Fernando explica que na doença de Parkinson ocorrem alterações na estrutura cerebral dos chamados gânglios da base, ou gânglios da base – áreas do cérebro ligadas ao movimento automático. No entanto, o estudo permitiu comprovar a existência de alterações progressivas em outras áreas corticais, antes menos envolvidas na doença.
“Observamos que, à medida que cada estágio da doença progredia, havia um maior grau de atrofia ou hipertrofia não só nas estruturas ligadas ao movimento, mas também em outras áreas corticais. E são essas combinações de atrofia e hipertrofia que estão relacionadas com o estágio da doença”, afirma.
“Mas não foi só isso que observamos, várias dessas estruturas também apresentavam diferenças de formato. Eles mudaram sua configuração espacial. Algumas regiões do tálamo [estrutura cuja função é retransmitir informações dos sentidos para o córtex cerebral] eles ficaram mais grossos. Outras regiões, como as amígdalas [que desempenham um papel na regulação do comportamento social e emoções] eles ficaram atrofiados”, diz ele.
A pesquisadora explica que essas alterações não são observadas a olho nu. “Essas são medições submilimétricas. No entanto, com programas e uso de inteligência artificial é possível identificar padrões e, no futuro, monitorar essas mudanças”, afirma.

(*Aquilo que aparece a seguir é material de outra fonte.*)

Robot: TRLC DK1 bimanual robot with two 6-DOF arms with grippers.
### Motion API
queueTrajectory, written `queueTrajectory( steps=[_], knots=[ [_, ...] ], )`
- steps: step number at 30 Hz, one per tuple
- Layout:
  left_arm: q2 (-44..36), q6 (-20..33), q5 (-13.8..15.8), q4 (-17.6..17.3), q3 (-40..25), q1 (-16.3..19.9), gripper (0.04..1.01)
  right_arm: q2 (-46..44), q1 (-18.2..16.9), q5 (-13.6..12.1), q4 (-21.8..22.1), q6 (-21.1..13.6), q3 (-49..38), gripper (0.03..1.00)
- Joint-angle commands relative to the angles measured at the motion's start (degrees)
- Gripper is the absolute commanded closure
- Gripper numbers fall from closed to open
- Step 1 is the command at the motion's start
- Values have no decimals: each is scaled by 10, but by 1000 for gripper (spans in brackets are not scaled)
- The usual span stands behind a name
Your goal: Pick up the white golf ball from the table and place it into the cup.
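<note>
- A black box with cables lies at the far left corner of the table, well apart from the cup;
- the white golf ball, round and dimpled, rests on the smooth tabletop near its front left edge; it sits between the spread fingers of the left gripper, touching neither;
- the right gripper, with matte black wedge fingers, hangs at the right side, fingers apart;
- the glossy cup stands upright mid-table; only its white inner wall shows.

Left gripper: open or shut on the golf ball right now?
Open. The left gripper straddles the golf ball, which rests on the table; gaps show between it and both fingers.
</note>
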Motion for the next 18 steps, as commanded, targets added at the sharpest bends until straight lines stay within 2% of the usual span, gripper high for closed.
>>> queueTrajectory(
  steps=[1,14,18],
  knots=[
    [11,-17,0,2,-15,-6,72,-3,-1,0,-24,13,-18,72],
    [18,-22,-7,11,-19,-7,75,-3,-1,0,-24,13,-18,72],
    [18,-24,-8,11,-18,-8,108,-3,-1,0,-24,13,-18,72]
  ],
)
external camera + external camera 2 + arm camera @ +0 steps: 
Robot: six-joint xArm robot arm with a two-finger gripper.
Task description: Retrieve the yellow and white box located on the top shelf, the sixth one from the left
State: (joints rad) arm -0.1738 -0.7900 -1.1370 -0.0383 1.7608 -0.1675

Impulsione novos tratamentos
Ao estipular uma métrica para quantificar as alterações cerebrais relacionadas aos estágios da doença de Parkinson, o estudo poderia ter diversas ramificações. Começando pelo suporte para melhores diagnósticos. “Os dados morfométricos que obtivemos com este trabalho são medidas sensíveis e reprodutíveis, o que permite apoiar o diagnóstico clínico. Com a infinidade de dados que obtivemos neste estudo é possível, com a ajuda da inteligência artificial, criar programas que auxiliem a clínica”, afirma.
Outros desenvolvimentos estão no campo dos tratamentos. Atualmente o Parkinson é uma doença que não tem cura, sendo tratado apenas por deficiência de dopamina – neurotransmissor que os neurônios parkinsonianos param de produzir – e cuja ausência desencadeia todas as alterações e sintomas cerebrais.
Porém, com o tempo, a doença não se restringe aos gânglios da base, afetando outras áreas do cérebro, e os pacientes tendem a apresentar outros sintomas não motores, como depressão, ansiedadedistúrbios do sono e alterações cognitivas, como perda de memória e eventualmente demência.
“Os resultados deste trabalho possibilitam novas formas de monitoramento de tratamentos que poderão ser desenvolvidas no futuro. O principal objetivo em relação à doença tem sido a busca por um tratamento que evite processo neurodegenerativo ou pelo menos desacelere sua progressão. E estas medidas que identificámos são essenciais para avaliar futuras terapias, garantindo que estão a funcionar globalmente, não só nas áreas do cérebro ligadas ao movimento, mas noutras que também sofrem alterações”, destaca.
Uma terceira repercussão do estudo – que analisou grande quantidade de dados – não vai para o campo da medicina, mas sim para o campo da ciência de dados. “É uma coorte muito grande com diferentes países, grupos de estudo, estágios da doença e até tipos de dados. Portanto, a inovação do estudo não está apenas na identificação dessas métricas relacionadas aos estágios da doença de Parkinson, mas também em todo o trabalho relacionado aos dados. Todo o tipo de análise utilizada no trabalho foi um grande avanço para que novos estudos utilizando inteligência artificial, e sobre outras doenças, possam ser realizados”, afirma Fernando.